--- EXERCISE ---
Repeat the data below in full. Pictures must not be part of the copy.

--- INFORMATION SHOWN ---
=== Section Start ===
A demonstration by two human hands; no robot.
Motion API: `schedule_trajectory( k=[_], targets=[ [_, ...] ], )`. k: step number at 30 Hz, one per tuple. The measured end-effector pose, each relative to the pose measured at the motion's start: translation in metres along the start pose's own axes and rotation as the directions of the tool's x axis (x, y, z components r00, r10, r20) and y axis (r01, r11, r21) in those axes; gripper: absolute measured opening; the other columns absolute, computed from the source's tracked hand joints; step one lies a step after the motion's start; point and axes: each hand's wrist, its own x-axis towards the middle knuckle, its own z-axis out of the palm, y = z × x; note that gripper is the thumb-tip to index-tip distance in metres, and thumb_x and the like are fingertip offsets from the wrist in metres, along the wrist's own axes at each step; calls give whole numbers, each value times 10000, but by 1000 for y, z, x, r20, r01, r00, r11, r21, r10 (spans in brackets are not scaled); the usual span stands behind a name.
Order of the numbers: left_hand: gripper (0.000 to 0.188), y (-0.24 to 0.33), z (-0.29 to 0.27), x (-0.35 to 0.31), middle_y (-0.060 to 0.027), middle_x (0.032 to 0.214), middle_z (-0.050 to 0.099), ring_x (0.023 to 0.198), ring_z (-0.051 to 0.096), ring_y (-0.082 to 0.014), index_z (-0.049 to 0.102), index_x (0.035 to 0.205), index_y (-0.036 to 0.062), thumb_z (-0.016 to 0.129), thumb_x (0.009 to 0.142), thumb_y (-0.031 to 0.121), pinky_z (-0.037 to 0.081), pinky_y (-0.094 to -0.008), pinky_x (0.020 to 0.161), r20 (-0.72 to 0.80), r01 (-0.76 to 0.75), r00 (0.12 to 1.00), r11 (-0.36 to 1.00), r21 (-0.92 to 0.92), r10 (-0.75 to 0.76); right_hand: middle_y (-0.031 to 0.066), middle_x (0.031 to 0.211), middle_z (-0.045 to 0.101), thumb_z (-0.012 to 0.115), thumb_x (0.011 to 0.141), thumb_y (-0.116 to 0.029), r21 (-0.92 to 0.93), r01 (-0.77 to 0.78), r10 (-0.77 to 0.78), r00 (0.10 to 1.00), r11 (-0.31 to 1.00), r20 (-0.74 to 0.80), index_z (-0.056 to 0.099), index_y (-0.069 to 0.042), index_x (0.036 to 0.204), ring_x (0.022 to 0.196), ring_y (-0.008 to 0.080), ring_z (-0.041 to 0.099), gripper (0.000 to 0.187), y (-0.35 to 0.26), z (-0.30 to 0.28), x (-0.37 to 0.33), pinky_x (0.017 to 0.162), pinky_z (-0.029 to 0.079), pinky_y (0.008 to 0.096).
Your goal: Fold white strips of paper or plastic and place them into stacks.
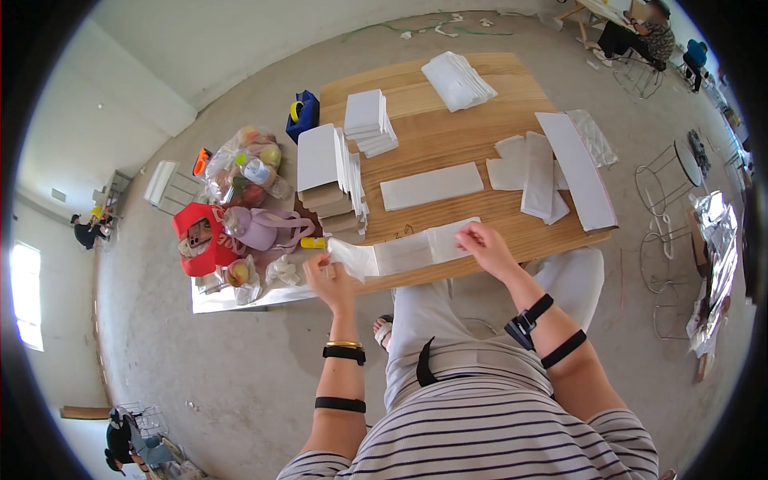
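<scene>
A long white paper strip (404, 250) with cross creases stretches along the table's near edge, between my two hands. My left hand (328, 280) is closed on its left end, where the paper bends up. At the right end my right hand (486, 245) pinches the corner between thumb and fingers. Just beyond lies a flat white strip (432, 186) on the wooden tabletop. To its right, several loose white pieces (538, 174) overlap beside a long white board (578, 170). Tall stacks of folded white paper (320, 160) stand to the left.
Farther off are another white stack (370, 120), a white pile (458, 80) and a blue tape dispenser (302, 116). Bagged fruit (248, 164), a red bag (204, 236) and a lilac bottle (254, 230) crowd the left side. A stool (680, 168) stands right.
</scene>
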Motion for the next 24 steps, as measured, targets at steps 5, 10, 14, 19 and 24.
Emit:
schedule_trajectory(
  k=[5, 10, 14, 19, 24],
  targets=[
    [193, 82, 32, -10, -82, 912, 556, 858, 523, -245, 557, 895, 52, 605, 723, -24, 435, -354, 771, 97, -364, 921, 922, -128, 377, 61, 1143, 640, 577, 983, -452, 372, -481, 348, 861, 794, 370, 537, -58, 1260, 1073, 166, 602, 483, -51, 23, 0, 964, 457, 325],
    [206, 130, 69, -35, -71, 918, 568, 879, 524, -255, 564, 884, 86, 652, 711, 16, 399, -376, 817, 187, -319, 915, 925, -206, 357, 79, 1182, 616, 567, 987, -439, 647, -605, 238, 789, 465, 567, 452, -95, 1345, 1020, 184, 632, 509, -34, 24, 11, 882, 517, 338],
    [265, 138, 82, -46, -72, 965, 573, 928, 526, -271, 570, 935, 105, 739, 731, 127, 369, -401, 853, 267, -339, 883, 918, -207, 386, 76, 1093, 637, 659, 954, -228, 798, -397, 266, 915, 453, 304, 484, -97, 1318, 961, 164, 642, 425, -19, 14, 17, 768, 549, 344],
    [471, 113, 69, -55, -126, 1064, 545, 1040, 502, -320, 525, 1097, 73, 796, 733, 197, 373, -446, 905, 400, -427, 790, 885, -185, 464, 85, 1039, 643, 695, 903, -113, 566, -308, 313, 945, 764, 91, 530, -92, 1283, 961, 156, 625, 415, -5, -45, 23, 804, 508, 312],
    [554, 68, 48, -74, -153, 1169, 516, 1091, 478, -365, 470, 1176, 36, 788, 759, 214, 373, -482, 961, 590, -366, 737, 928, -65, 332, 98, 1052, 642, 692, 880, -94, 249, -370, 352, 929, 895, 115, 532, -80, 1292, 973, 157, 611, 442, 7, -77, 30, 849, 467, 289]
  ],
)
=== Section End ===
--- TASK RESPONSE ---
A demonstration by two human hands; no robot.
Motion API: `schedule_trajectory( k=[_], targets=[ [_, ...] ], )`. k: step number at 30 Hz, one per tuple. The measured end-effector pose, each relative to the pose measured at the motion's start: translation in metres along the start pose's own axes and rotation as the directions of the tool's x axis (x, y, z components r00, r10, r20) and y axis (r01, r11, r21) in those axes; gripper: absolute measured opening; the other columns absolute, computed from the source's tracked hand joints; step one lies a step after the motion's start; point and axes: each hand's wrist, its own x-axis towards the middle knuckle, its own z-axis out of the palm, y = z × x; note that gripper is the thumb-tip to index-tip distance in metres, and thumb_x and the like are fingertip offsets from the wrist in metres, along the wrist's own axes at each step; calls give whole numbers, each value times 10000, but by 1000 for y, z, x, r20, r01, r00, r11, r21, r10 (spans in brackets are not scaled); the usual span stands behind a name.
Order of the numbers: left_hand: gripper (0.000 to 0.188), y (-0.24 to 0.33), z (-0.29 to 0.27), x (-0.35 to 0.31), middle_y (-0.060 to 0.027), middle_x (0.032 to 0.214), middle_z (-0.050 to 0.099), ring_x (0.023 to 0.198), ring_z (-0.051 to 0.096), ring_y (-0.082 to 0.014), index_z (-0.049 to 0.102), index_x (0.035 to 0.205), index_y (-0.036 to 0.062), thumb_z (-0.016 to 0.129), thumb_x (0.009 to 0.142), thumb_y (-0.031 to 0.121), pinky_z (-0.037 to 0.081), pinky_y (-0.094 to -0.008), pinky_x (0.020 to 0.161), r20 (-0.72 to 0.80), r01 (-0.76 to 0.75), r00 (0.12 to 1.00), r11 (-0.36 to 1.00), r21 (-0.92 to 0.92), r10 (-0.75 to 0.76); right_hand: middle_y (-0.031 to 0.066), middle_x (0.031 to 0.211), middle_z (-0.045 to 0.101), thumb_z (-0.012 to 0.115), thumb_x (0.011 to 0.141), thumb_y (-0.116 to 0.029), r21 (-0.92 to 0.93), r01 (-0.77 to 0.78), r10 (-0.77 to 0.78), r00 (0.10 to 1.00), r11 (-0.31 to 1.00), r20 (-0.74 to 0.80), index_z (-0.056 to 0.099), index_y (-0.069 to 0.042), index_x (0.036 to 0.204), ring_x (0.022 to 0.196), ring_y (-0.008 to 0.080), ring_z (-0.041 to 0.099), gripper (0.000 to 0.187), y (-0.35 to 0.26), z (-0.30 to 0.28), x (-0.37 to 0.33), pinky_x (0.017 to 0.162), pinky_z (-0.029 to 0.079), pinky_y (0.008 to 0.096).
Your goal: Fold white strips of paper or plastic and place them into stacks.
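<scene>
A long white paper strip (404, 250) with cross creases stretches along the table's near edge, between my two hands. My left hand (328, 280) is closed on its left end, where the paper bends up. At the right end my right hand (486, 245) pinches the corner between thumb and fingers. Just beyond lies a flat white strip (432, 186) on the wooden tabletop. To its right, several loose white pieces (538, 174) overlap beside a long white board (578, 170). Tall stacks of folded white paper (320, 160) stand to the left.
Farther off are another white stack (370, 120), a white pile (458, 80) and a blue tape dispenser (302, 116). Bagged fruit (248, 164), a red bag (204, 236) and a lilac bottle (254, 230) crowd the left side. A stool (680, 168) stands right.
</scene>
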Motion for the next 24 steps, as measured, targets at steps 5, 10, 14, 19 and 24.
Emit:
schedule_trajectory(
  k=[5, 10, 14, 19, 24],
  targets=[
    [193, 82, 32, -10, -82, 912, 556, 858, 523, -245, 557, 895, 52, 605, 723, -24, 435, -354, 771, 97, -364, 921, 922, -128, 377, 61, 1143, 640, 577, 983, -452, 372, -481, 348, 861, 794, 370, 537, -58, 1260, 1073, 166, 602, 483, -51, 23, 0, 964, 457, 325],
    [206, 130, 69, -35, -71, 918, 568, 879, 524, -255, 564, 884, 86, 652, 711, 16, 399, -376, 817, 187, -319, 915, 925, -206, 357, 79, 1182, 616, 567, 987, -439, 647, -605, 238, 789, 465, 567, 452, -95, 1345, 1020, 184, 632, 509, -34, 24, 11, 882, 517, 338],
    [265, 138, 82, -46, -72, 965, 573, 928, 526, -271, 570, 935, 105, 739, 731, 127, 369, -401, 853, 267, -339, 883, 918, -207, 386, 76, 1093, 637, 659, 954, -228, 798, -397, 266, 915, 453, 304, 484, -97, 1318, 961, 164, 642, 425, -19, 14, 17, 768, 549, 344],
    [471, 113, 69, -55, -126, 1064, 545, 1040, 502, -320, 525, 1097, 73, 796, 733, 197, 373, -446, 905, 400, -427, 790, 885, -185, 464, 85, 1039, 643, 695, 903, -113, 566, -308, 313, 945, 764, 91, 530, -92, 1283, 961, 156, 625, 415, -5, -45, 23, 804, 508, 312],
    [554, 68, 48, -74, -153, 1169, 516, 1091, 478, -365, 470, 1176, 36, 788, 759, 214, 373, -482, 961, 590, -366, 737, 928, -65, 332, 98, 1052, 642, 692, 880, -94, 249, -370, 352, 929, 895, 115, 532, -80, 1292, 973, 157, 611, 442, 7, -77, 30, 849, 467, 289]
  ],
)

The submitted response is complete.